もし、自然のなかに出かける時間がなくても大丈夫です。街路樹の多い通勤路を歩いたり、ベランダに鉢植えを置いたり、それも無理なら、自然の写真を見るだけでもストレスは軽減できます。
※参考: データで見る国立公園の健康効果とは? | 国立公園に、行ってみよう! | 環境省
◆自然がメンタルに与える影響については、コチラの記事でもお読みいただけます
10.デジタルデトックスで脳の負担を減らす
私たちは、普段スマホやパソコンに囲まれた生活を送っています。たしかに、スマホやパソコンは便利です。もはや、こういったデジタルデバイスなしでは生活ができないでしょう。
しかし、デジタルデバイスを長時間使用していると、脳が過剰な情報にさらされ、疲労やストレスを感じやすくなります。また、絶え間なく鳴るSNSの通知やゲームの誘惑により、私たちの集中力は簡単に奪われてしまいます。
そこでオススメしたいのが、デジタルデトックスです。1日のうち30分〜1時間スマホを手放すだけでも、脳はゆっくりと休めます。できれば、脳のゴールデンタイムである午前中くらいは、スマホを見えない場所にしまいたいところです。
机の上にスマホを放置するのは、絶対にオススメしません。たとえ電源が入っていなくても、スマホが視界に入るだけで、意識がスマホに移ってしまうからです。

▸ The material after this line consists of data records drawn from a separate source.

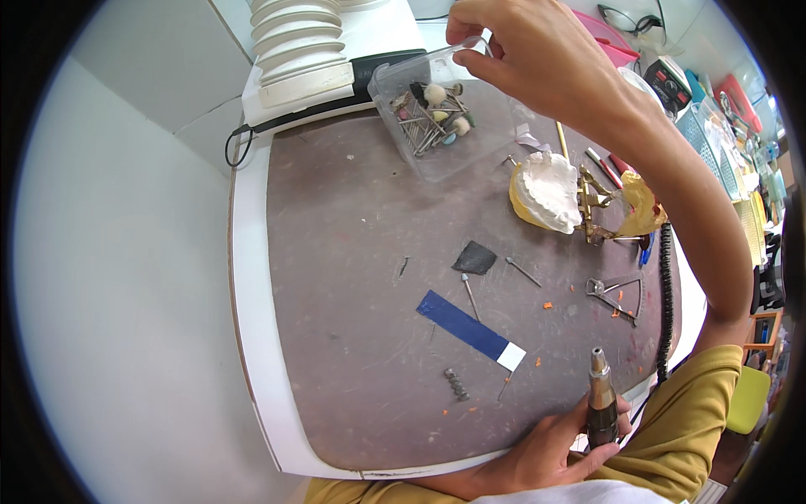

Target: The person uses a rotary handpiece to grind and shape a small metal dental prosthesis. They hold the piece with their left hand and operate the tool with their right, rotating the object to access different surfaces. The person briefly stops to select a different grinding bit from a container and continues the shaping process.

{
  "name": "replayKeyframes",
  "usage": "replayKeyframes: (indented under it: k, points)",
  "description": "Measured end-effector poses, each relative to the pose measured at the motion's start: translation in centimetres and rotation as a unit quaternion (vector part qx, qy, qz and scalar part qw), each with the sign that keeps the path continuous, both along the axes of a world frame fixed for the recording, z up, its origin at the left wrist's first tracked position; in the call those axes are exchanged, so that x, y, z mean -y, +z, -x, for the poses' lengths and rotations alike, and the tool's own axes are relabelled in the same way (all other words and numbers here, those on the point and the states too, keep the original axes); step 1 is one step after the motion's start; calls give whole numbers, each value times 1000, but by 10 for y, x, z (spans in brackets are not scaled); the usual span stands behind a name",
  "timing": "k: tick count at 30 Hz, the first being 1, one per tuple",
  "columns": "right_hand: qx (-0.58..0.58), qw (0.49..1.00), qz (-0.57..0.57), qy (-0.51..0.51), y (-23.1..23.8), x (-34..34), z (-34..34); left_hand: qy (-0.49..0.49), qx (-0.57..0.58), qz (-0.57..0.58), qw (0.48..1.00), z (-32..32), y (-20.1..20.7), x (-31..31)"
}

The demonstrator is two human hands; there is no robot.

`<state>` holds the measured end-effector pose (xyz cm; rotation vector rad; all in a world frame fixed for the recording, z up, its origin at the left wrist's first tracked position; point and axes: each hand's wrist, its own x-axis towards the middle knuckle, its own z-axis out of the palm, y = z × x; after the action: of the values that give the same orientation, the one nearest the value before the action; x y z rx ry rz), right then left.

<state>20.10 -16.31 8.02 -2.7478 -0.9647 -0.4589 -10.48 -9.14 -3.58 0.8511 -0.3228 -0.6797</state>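
My left hand point(541, 449), near the front edge of the bench, is wrapped round a dark rotary handpiece point(602, 407) with its metal nose pointing up. Stretched to the far side, my right hand point(529, 46) pinches the rim of a clear plastic box point(487, 155). Inside the box lie several burs and small polishing brushes point(432, 122), gathered toward its left. The box looks tilted. To its right, a white dental cast point(546, 189) sits on a yellow base, joined to a brass articulator point(592, 202). Beneath my right forearm is a second yellow base point(642, 206).
On the brown mat point(353, 294) lie a dark abrasive piece point(475, 258), a blue strip with a white end point(466, 326), loose burs point(470, 296), a metal spiral point(456, 385) and a caliper point(617, 296). A coiled black cord point(667, 294) runs along the right. A ribbed hose point(298, 38) stands far left.
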Motion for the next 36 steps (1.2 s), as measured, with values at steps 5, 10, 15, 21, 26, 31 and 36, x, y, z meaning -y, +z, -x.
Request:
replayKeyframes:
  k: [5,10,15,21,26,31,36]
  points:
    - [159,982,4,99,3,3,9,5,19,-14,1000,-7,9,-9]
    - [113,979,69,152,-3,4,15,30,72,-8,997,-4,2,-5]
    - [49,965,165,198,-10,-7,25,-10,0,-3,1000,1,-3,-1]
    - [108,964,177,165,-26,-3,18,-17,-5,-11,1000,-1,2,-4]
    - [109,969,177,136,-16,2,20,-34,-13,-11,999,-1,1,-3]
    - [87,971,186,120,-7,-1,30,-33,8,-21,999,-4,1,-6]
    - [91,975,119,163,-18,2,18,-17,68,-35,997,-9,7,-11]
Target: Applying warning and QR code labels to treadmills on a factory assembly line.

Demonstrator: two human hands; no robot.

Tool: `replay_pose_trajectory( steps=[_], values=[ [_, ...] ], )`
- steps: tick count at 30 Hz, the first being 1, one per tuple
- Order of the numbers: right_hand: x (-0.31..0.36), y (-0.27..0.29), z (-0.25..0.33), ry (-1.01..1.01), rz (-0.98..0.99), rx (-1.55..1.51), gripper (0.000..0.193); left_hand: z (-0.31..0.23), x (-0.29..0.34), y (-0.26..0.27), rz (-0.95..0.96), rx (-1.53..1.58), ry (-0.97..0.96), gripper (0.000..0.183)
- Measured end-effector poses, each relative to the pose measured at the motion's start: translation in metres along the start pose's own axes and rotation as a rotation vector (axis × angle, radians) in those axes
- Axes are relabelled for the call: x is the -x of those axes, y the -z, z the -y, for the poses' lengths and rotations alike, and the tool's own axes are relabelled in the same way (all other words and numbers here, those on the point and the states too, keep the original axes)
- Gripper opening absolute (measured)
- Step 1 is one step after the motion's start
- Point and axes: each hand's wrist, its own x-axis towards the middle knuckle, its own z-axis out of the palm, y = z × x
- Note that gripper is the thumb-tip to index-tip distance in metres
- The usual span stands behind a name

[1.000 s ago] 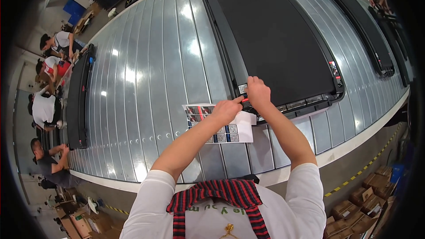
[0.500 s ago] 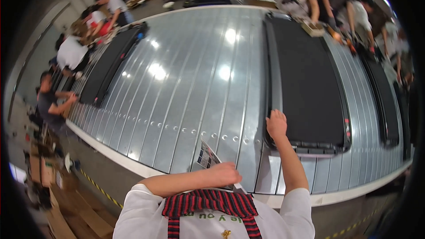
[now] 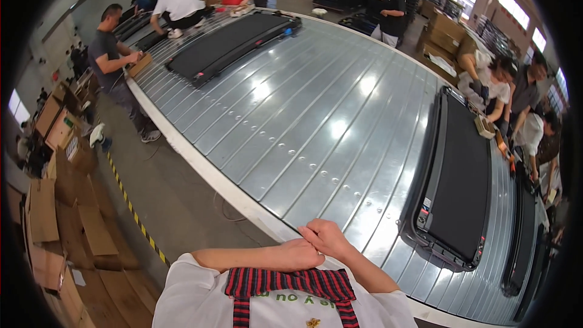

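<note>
My left hand (image 3: pixel 303 255) and my right hand (image 3: pixel 328 238) meet in front of my chest, over the near edge of the metal table (image 3: pixel 322 140). Both have their fingers curled in, and the right fingertips touch or nearly touch the left hand. What they hold, if anything, is hidden. To the right of my hands lies a long black panel (image 3: pixel 458 176) in a dark frame with rounded corners. A small printed label (image 3: pixel 423 209) sits on the frame's left side, close to its near end.
Another black panel (image 3: pixel 234 45) lies at the far left, and a further one (image 3: pixel 521 231) at the right. A person (image 3: pixel 112 54) stands by the left edge; others work at the far right. Flattened cardboard (image 3: pixel 91 237) covers floor at left, beside yellow-black tape (image 3: pixel 130 206).
My right hand has left the panel's frame and come back to my left hand. A label shows about where it was. The sheet by my left hand is out of sight. The view has turned left.
</note>
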Motion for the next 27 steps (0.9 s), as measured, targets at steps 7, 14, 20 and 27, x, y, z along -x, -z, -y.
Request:
replay_pose_trajectory(
  steps=[7,14,20,27],
  values=[
    [-0.052,-0.105,0.099,0.246,-0.017,0.140,0.031,0.022,0.143,-0.004,-0.193,-0.022,0.025,0.017],
    [-0.105,-0.195,0.161,0.237,0.459,-0.102,0.035,0.043,0.258,-0.020,-0.330,0.279,0.339,0.016],
    [-0.151,-0.251,0.201,0.123,0.684,-0.332,0.036,0.071,0.323,-0.025,-0.456,0.213,0.348,0.014],
    [-0.210,-0.297,0.203,0.174,0.758,-0.235,0.036,0.102,0.369,0.006,-0.402,0.161,0.393,0.011]
  ],
)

できるだけスマホに触れる時間を減らし、その間にやるべきことに集中しましょう。そうすれば、脳がダメージを受けることなく、作業効率は劇的に向上します。
◆過剰なデジタルデバイス使用の弊害については、コチラの記事でもお読みいただけます
まとめ
今回は、脳の成長に関連するさまざまな情報をお届けしました。脳を成長させたいなら、まず脳の成長を阻害する要因の排除が先決です。脳機能を低下させる悪い生活習慣を改め、ストレスとうまく付き合うリラクゼーション法を身につけましょう。
あとは、ここまで紹介した生活習慣の改善やリラクゼーションと合わせて、10個のアイデアのなかから、まずはどれかひとつ選んで取り組んでみてください。